Your answer should consist of every line in the records that holds "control".

____ Supplied data

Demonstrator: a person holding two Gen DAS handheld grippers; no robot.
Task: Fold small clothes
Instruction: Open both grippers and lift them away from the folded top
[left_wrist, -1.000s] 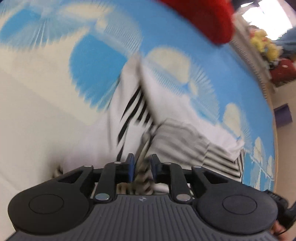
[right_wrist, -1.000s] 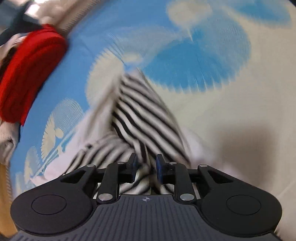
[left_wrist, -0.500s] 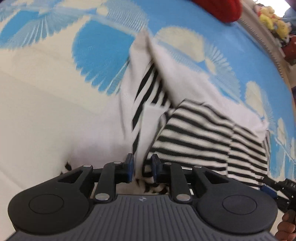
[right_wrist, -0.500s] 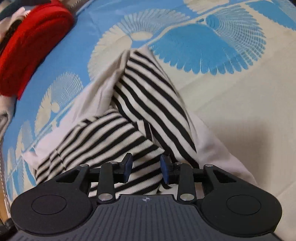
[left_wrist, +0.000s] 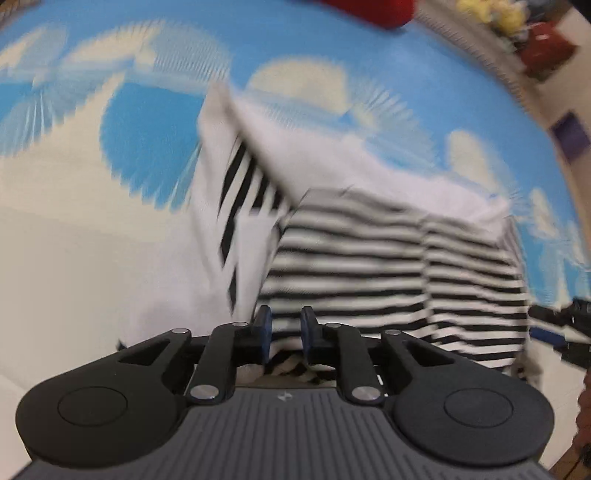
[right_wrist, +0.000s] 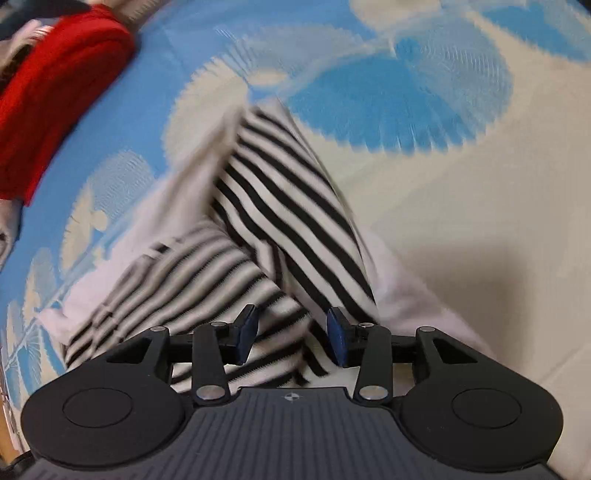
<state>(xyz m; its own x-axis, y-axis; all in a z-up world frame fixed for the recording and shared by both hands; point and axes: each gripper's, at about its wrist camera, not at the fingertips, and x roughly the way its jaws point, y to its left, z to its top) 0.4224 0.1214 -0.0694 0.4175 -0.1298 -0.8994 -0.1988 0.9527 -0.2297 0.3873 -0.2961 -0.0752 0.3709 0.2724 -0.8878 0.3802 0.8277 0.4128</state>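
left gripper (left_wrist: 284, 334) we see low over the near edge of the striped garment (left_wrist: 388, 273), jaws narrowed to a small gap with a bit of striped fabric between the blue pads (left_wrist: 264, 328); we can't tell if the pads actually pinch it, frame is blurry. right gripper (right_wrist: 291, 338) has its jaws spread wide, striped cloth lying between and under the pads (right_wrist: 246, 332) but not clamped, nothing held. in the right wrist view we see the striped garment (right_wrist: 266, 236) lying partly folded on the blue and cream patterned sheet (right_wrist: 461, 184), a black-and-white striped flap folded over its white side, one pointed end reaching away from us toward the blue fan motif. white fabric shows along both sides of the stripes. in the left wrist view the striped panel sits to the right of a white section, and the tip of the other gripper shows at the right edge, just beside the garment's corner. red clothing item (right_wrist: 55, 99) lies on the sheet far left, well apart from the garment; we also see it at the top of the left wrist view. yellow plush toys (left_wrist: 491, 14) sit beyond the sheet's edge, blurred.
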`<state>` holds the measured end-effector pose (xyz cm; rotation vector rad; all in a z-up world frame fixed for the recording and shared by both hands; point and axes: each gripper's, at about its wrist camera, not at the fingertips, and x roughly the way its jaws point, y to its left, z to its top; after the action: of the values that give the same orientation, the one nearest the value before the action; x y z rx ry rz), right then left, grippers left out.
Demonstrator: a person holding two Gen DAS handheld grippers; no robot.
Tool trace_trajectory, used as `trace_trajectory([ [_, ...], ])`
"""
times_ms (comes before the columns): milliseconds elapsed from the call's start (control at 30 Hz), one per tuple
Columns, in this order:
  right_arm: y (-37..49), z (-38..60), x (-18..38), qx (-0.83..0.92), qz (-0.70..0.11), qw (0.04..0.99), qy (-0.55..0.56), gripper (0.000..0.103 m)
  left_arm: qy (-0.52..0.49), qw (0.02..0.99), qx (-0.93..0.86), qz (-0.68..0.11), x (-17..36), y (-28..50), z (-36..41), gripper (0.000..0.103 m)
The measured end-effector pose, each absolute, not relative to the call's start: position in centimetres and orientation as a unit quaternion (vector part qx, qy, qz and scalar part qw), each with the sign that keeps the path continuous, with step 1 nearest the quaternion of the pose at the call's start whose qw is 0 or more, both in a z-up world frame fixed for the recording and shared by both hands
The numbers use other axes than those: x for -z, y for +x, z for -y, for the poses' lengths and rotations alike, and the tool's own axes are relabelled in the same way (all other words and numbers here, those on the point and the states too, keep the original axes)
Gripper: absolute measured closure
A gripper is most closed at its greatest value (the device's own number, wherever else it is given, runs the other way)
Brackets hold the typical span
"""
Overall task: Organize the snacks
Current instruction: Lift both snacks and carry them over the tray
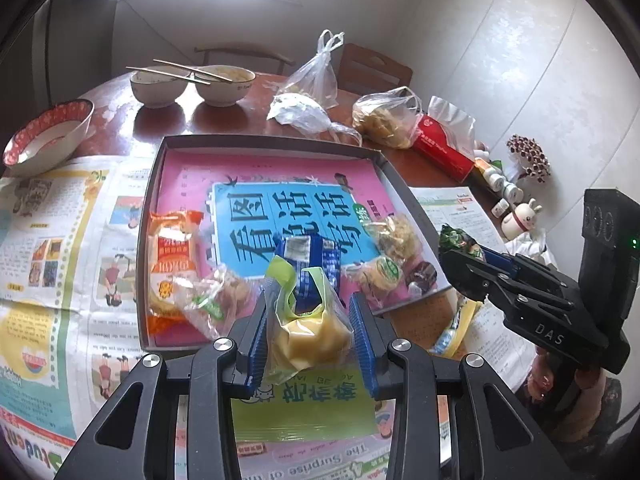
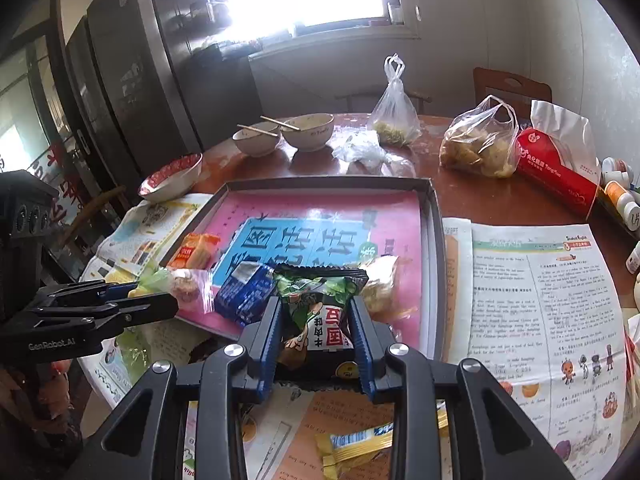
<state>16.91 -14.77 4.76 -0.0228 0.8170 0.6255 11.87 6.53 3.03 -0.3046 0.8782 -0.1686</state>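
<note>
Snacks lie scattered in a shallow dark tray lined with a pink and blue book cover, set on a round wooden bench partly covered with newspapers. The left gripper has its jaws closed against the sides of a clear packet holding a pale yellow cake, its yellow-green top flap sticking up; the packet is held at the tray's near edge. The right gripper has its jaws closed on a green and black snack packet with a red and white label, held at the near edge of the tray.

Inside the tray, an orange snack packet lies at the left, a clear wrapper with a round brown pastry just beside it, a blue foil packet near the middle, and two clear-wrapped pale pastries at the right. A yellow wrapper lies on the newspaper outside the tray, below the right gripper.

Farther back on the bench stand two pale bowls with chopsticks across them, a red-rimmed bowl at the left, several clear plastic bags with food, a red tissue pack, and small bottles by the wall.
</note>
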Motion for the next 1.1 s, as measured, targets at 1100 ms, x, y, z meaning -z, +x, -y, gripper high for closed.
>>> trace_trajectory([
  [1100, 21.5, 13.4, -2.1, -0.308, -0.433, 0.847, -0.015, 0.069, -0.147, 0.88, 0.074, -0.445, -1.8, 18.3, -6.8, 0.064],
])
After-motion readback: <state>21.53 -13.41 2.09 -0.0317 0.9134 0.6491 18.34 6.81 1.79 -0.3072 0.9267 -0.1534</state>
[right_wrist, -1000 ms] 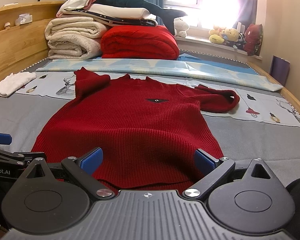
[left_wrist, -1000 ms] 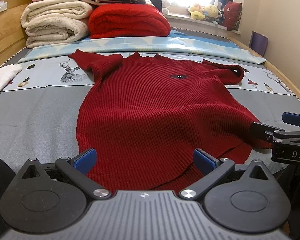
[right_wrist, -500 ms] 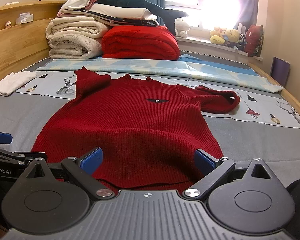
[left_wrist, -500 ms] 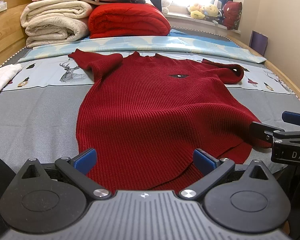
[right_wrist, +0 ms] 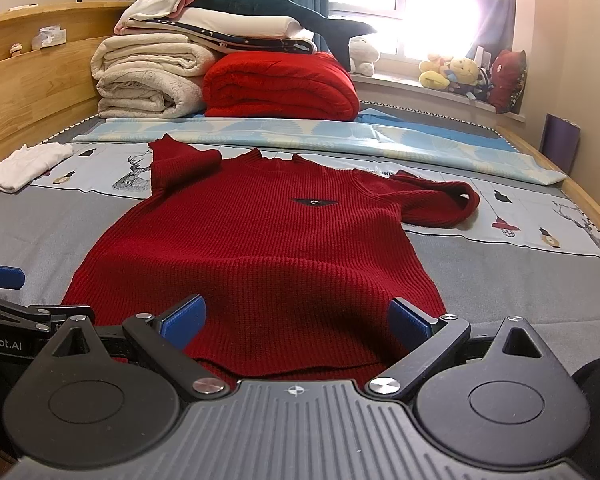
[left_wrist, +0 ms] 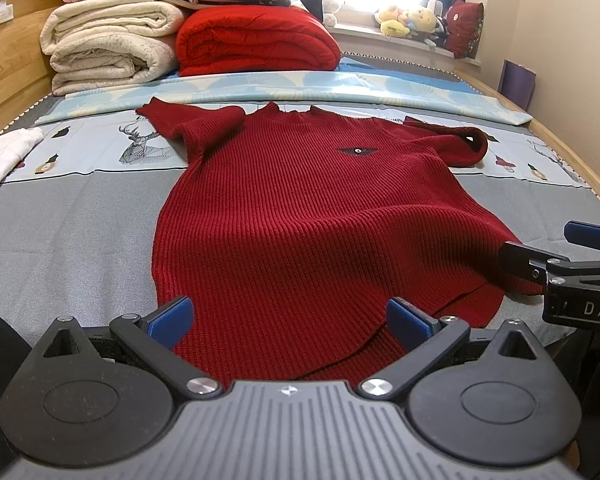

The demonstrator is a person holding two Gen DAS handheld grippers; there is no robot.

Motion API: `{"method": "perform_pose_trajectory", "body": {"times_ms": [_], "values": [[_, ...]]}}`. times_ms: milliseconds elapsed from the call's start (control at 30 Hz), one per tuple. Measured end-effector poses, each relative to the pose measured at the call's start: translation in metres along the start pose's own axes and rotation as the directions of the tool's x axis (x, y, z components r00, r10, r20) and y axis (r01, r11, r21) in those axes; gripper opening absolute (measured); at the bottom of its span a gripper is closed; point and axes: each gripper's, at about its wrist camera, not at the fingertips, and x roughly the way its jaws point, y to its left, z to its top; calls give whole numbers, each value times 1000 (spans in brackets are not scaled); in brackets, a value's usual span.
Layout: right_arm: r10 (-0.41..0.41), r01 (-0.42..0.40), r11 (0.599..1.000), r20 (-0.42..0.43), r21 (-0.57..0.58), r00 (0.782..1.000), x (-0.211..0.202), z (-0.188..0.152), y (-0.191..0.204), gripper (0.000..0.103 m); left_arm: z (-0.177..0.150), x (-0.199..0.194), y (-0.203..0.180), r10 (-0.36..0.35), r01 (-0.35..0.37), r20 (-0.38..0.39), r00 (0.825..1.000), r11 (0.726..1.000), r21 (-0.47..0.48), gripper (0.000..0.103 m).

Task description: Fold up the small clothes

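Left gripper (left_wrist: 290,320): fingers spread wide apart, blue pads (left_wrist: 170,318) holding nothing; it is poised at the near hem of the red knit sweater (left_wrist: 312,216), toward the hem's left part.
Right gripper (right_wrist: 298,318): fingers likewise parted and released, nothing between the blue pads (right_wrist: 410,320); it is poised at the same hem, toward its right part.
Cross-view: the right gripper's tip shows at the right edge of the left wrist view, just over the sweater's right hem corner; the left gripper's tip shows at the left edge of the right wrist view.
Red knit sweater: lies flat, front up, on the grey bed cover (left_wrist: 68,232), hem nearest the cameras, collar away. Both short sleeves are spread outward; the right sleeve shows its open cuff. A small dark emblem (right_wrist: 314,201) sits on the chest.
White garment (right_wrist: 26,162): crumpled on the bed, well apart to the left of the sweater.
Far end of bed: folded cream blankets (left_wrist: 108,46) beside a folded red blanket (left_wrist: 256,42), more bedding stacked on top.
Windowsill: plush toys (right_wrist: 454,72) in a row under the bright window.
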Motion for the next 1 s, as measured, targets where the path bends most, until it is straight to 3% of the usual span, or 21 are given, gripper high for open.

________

▶ _Exercise output_:
times_ms (comes before the columns): milliseconds elapsed from the call's start (control at 30 Hz), one per tuple
Motion API: `{"method": "perform_pose_trajectory", "body": {"times_ms": [_], "values": [[_, ...]]}}`. times_ms: milliseconds elapsed from the call's start (control at 30 Hz), one per tuple. Measured end-effector poses, each relative to the pose measured at the call's start: translation in metres along the start pose's own axes and rotation as the directions of the tool's x axis (x, y, z components r00, r10, r20) and y axis (r01, r11, r21) in those axes; gripper opening absolute (measured); at the bottom of its span a gripper is closed; point and axes: each gripper's, at about its wrist camera, not at the fingertips, and x roughly the way its jaws point, y to its left, z to its top; calls give whole numbers, each value times 1000 (spans in brackets are not scaled); in brackets, a value's usual span.

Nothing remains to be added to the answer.